## WHAT NEEDS TO BE DONE
Would you please set down the entries below exactly as shown?

"""

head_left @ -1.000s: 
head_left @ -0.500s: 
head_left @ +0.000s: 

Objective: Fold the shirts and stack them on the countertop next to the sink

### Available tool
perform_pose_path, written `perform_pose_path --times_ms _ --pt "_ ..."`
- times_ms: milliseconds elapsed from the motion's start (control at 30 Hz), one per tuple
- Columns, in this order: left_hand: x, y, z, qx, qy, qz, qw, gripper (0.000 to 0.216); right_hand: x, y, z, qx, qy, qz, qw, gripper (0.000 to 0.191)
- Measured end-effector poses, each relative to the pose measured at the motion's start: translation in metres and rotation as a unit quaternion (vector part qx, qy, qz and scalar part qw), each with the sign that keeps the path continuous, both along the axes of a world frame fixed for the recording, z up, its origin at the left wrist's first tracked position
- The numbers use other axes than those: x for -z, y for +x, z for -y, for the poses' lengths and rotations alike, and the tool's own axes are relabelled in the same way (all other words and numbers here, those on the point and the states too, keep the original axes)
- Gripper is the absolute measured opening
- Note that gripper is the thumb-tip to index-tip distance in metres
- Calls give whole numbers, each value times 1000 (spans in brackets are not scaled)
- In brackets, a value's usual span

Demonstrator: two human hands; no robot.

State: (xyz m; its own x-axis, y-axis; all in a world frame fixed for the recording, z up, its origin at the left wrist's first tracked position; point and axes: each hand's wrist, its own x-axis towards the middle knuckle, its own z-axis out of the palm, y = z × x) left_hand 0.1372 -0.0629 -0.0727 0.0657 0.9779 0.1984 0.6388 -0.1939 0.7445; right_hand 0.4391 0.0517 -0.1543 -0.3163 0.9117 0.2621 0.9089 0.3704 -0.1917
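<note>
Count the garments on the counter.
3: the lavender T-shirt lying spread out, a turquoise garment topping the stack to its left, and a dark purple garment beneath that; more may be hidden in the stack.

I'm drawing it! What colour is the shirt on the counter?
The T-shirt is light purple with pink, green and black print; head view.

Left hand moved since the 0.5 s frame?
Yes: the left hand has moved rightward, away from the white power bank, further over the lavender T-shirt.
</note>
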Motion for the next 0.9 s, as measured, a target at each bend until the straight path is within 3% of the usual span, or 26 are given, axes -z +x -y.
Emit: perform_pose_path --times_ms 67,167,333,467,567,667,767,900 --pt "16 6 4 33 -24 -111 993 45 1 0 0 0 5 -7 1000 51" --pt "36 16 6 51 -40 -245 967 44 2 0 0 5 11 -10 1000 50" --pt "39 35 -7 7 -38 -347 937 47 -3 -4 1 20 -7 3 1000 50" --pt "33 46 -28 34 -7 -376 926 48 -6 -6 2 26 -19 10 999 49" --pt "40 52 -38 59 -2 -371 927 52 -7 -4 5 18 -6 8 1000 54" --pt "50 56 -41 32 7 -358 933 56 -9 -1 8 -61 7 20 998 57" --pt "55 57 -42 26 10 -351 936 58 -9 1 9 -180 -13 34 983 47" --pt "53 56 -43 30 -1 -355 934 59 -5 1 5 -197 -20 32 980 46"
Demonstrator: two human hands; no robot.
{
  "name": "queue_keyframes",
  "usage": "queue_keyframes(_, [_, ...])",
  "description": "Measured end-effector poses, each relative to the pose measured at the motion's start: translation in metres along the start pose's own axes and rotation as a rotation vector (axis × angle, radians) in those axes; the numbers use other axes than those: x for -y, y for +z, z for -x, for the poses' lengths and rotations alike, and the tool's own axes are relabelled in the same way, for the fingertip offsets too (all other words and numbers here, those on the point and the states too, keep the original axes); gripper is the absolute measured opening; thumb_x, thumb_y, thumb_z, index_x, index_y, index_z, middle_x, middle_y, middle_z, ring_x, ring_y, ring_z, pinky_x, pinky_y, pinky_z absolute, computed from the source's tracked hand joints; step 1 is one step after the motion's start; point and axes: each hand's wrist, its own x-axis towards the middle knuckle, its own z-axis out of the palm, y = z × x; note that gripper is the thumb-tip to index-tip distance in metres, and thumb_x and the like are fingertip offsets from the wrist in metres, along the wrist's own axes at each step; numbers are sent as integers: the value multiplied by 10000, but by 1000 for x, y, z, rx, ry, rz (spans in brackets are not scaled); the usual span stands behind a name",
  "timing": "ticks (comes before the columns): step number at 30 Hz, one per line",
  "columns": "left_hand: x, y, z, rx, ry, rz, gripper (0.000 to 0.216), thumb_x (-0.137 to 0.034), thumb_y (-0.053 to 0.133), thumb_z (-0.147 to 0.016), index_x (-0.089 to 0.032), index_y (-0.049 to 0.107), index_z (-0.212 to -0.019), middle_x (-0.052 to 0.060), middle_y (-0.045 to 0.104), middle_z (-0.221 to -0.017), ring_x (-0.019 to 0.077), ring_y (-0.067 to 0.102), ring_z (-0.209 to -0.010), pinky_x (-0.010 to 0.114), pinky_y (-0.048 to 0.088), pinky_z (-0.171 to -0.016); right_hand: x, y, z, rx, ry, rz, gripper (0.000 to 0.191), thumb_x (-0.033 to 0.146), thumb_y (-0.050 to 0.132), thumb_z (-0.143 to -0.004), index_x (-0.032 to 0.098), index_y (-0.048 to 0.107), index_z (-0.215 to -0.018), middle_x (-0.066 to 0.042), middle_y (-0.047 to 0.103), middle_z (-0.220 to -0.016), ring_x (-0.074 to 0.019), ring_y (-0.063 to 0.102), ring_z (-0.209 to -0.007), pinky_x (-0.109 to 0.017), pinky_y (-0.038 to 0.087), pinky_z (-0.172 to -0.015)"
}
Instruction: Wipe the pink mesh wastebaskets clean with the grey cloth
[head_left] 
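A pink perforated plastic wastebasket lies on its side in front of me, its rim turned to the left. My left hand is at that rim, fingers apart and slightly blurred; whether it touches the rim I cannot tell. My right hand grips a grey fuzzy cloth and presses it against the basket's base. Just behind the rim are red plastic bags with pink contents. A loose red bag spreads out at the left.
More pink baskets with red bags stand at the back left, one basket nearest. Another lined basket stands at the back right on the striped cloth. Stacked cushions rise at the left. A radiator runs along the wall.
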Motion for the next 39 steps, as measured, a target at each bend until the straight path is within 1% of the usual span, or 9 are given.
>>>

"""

## ANSWER AREA
head_left @ -1.000s: 
head_left @ -0.500s: 
head_left @ +0.000s: 

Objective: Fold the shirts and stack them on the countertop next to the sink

### Available tool
perform_pose_path, written `perform_pose_path --times_ms _ --pt "_ ..."`
- times_ms: milliseconds elapsed from the motion's start (control at 30 Hz), one per tuple
- Columns, in this order: left_hand: x, y, z, qx, qy, qz, qw, gripper (0.000 to 0.216); right_hand: x, y, z, qx, qy, qz, qw, gripper (0.000 to 0.191)
- Measured end-effector poses, each relative to the pose measured at the motion's start: translation in metres and rotation as a unit quaternion (vector part qx, qy, qz and scalar part qw), each with the sign that keeps the path continuous, both along the axes of a world frame fixed for the recording, z up, its origin at the left wrist's first tracked position
- The numbers use other axes than those: x for -z, y for +x, z for -y, for the poses' lengths and rotations alike, and the tool's own axes are relabelled in the same way (all other words and numbers here, those on the point and the states too, keep the original axes)
- Gripper is the absolute measured opening
- Note that gripper is the thumb-tip to index-tip distance in metres
- Calls give whole numbers, each value times 1000 (spans in brackets are not scaled)
- In brackets, a value's usual span

Demonstrator: two human hands; no robot.

State: (xyz m; its own x-axis, y-axis; all in a world frame fixed for the recording, z up, its origin at the left wrist's first tracked position; point and axes: each hand's wrist, its own x-axis towards the middle knuckle, its own z-axis out of the palm, y = z × x) left_hand 0.1372 -0.0629 -0.0727 0.0657 0.9779 0.1984 0.6388 -0.1939 0.7445; right_hand 0.4391 0.0517 -0.1543 -0.3163 0.9117 0.2621 0.9089 0.3704 -0.1917
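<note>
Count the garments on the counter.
3: the lavender T-shirt lying spread out, a turquoise garment topping the stack to its left, and a dark purple garment beneath that; more may be hidden in the stack.

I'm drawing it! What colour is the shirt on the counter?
The T-shirt is light purple with pink, green and black print; head view.

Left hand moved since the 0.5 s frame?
Yes: the left hand has moved rightward, away from the white power bank, further over the lavender T-shirt.
</note>
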Motion for the next 0.9 s, as measured, a target at each bend until the straight path is within 3% of the usual span, or 26 are given, axes -z +x -y.
Emit: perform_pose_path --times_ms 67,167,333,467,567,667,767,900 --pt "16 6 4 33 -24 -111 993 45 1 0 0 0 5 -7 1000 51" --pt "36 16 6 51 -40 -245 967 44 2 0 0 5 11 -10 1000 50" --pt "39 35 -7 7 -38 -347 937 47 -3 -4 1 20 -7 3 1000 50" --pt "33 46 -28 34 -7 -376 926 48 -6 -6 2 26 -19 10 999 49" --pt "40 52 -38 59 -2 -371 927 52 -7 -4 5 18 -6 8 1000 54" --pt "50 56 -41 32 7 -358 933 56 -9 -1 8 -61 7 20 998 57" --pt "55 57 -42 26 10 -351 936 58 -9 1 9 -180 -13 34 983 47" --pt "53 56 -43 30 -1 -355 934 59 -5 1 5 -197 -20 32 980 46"
Demonstrator: two human hands; no robot.
{
  "name": "queue_keyframes",
  "usage": "queue_keyframes(_, [_, ...])",
  "description": "Measured end-effector poses, each relative to the pose measured at the motion's start: translation in metres along the start pose's own axes and rotation as a rotation vector (axis × angle, radians) in those axes; the numbers use other axes than those: x for -y, y for +z, z for -x, for the poses' lengths and rotations alike, and the tool's own axes are relabelled in the same way, for the fingertip offsets too (all other words and numbers here, those on the point and the states too, keep the original axes); gripper is the absolute measured opening; thumb_x, thumb_y, thumb_z, index_x, index_y, index_z, middle_x, middle_y, middle_z, ring_x, ring_y, ring_z, pinky_x, pinky_y, pinky_z absolute, computed from the source's tracked hand joints; step 1 is one step after the motion's start; point and axes: each hand's wrist, its own x-axis towards the middle knuckle, its own z-axis out of the palm, y = z × x; note that gripper is the thumb-tip to index-tip distance in metres, and thumb_x and the like are fingertip offsets from the wrist in metres, along the wrist's own axes at each step; numbers are sent as integers: the value multiplied by 10000, but by 1000 for x, y, z, rx, ry, rz (spans in brackets are not scaled); the usual span stands behind a name",
  "timing": "ticks (comes before the columns): step number at 30 Hz, one per line",
  "columns": "left_hand: x, y, z, rx, ry, rz, gripper (0.000 to 0.216), thumb_x (-0.137 to 0.034), thumb_y (-0.053 to 0.133), thumb_z (-0.147 to 0.016), index_x (-0.089 to 0.032), index_y (-0.049 to 0.107), index_z (-0.212 to -0.019), middle_x (-0.052 to 0.060), middle_y (-0.045 to 0.104), middle_z (-0.221 to -0.017), ring_x (-0.019 to 0.077), ring_y (-0.067 to 0.102), ring_z (-0.209 to -0.010), pinky_x (-0.010 to 0.114), pinky_y (-0.048 to 0.088), pinky_z (-0.171 to -0.016); right_hand: x, y, z, rx, ry, rz, gripper (0.000 to 0.191), thumb_x (-0.033 to 0.146), thumb_y (-0.050 to 0.132), thumb_z (-0.143 to -0.004), index_x (-0.032 to 0.098), index_y (-0.048 to 0.107), index_z (-0.215 to -0.018), middle_x (-0.066 to 0.042), middle_y (-0.047 to 0.103), middle_z (-0.220 to -0.016), ring_x (-0.074 to 0.019), ring_y (-0.063 to 0.102), ring_z (-0.209 to -0.007), pinky_x (-0.109 to 0.017), pinky_y (-0.038 to 0.087), pinky_z (-0.172 to -0.015)"
}
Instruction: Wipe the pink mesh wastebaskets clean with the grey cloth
[head_left] 
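A pink perforated plastic wastebasket lies on its side in front of me, its rim turned to the left. My left hand is at that rim, fingers apart and slightly blurred; whether it touches the rim I cannot tell. My right hand grips a grey fuzzy cloth and presses it against the basket's base. Just behind the rim are red plastic bags with pink contents. A loose red bag spreads out at the left.
More pink baskets with red bags stand at the back left, one basket nearest. Another lined basket stands at the back right on the striped cloth. Stacked cushions rise at the left. A radiator runs along the wall.
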Motion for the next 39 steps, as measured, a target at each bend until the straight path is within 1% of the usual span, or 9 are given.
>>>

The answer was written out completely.